[Work instruction]
Return, from the data that follows, each line that holds the word "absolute".

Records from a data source
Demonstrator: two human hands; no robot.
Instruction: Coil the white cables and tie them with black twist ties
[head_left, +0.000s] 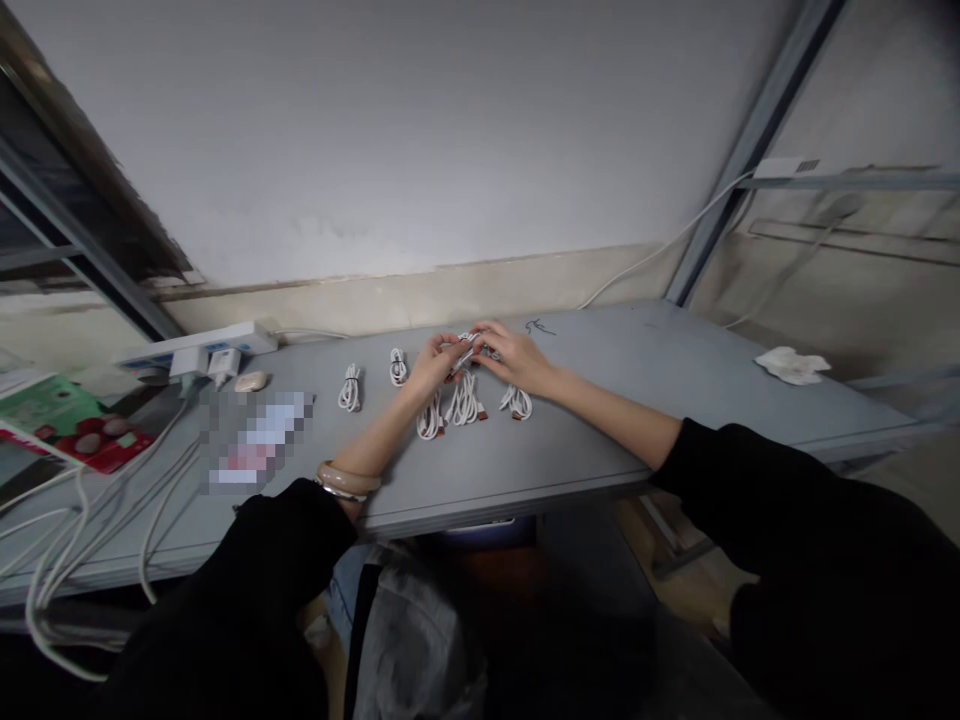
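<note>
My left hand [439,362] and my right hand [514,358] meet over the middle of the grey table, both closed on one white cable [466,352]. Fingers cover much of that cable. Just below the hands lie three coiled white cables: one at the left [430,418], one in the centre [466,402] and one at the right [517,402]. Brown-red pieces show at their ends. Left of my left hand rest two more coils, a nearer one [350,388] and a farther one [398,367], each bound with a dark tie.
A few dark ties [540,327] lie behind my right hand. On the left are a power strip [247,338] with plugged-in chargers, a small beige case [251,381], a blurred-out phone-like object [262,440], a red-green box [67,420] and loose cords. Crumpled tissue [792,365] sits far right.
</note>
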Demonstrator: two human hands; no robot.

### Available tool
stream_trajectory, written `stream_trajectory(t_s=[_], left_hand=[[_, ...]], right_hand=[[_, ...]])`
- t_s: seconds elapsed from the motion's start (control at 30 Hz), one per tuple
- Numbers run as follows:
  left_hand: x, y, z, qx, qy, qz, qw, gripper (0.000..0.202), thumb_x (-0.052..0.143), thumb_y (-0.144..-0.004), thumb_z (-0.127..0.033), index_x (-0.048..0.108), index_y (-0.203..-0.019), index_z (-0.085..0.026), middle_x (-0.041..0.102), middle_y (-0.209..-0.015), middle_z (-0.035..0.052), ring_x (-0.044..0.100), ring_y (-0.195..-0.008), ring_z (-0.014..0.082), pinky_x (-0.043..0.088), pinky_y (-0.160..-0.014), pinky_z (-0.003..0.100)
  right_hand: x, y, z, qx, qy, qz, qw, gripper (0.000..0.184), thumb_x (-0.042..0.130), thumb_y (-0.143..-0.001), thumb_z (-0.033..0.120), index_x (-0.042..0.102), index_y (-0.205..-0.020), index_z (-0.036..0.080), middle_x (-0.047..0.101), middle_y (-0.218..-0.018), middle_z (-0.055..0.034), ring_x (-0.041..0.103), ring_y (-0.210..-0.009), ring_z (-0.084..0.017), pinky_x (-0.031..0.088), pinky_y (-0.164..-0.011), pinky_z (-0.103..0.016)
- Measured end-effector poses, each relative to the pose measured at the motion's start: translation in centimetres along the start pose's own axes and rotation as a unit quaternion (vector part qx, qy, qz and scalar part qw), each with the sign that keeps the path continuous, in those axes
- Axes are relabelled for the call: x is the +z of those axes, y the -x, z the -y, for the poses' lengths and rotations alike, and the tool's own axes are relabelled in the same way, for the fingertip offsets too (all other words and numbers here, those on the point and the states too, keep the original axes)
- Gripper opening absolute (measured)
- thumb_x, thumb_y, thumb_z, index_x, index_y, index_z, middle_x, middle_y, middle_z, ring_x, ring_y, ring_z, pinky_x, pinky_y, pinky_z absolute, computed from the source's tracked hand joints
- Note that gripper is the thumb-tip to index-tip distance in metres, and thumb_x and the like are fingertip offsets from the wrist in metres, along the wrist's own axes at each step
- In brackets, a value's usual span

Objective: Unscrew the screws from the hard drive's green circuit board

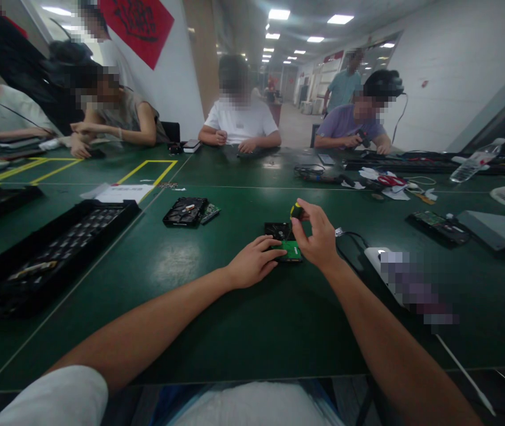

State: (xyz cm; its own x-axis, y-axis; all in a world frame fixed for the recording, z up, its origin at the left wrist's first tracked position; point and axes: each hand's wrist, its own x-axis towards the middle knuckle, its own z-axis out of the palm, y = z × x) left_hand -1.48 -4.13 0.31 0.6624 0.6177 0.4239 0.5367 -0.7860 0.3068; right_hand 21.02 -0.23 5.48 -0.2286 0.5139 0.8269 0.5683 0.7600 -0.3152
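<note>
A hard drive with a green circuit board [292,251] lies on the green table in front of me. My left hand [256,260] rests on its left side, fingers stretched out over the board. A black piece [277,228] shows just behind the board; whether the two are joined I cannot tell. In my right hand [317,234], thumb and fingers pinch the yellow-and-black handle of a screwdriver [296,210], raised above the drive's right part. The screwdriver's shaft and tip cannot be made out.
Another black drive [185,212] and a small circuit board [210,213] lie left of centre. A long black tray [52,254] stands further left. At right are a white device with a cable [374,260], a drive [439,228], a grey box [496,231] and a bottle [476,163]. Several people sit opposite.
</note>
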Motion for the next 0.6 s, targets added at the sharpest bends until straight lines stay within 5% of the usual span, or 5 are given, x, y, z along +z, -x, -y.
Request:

[Written solution]
- Gripper opening absolute (measured)
- thumb_x, thumb_y, thumb_z, index_x, index_y, index_z, middle_x, middle_y, middle_z, ring_x, ring_y, ring_z, pinky_x, pinky_y, pinky_z absolute, computed from the source's tracked hand joints

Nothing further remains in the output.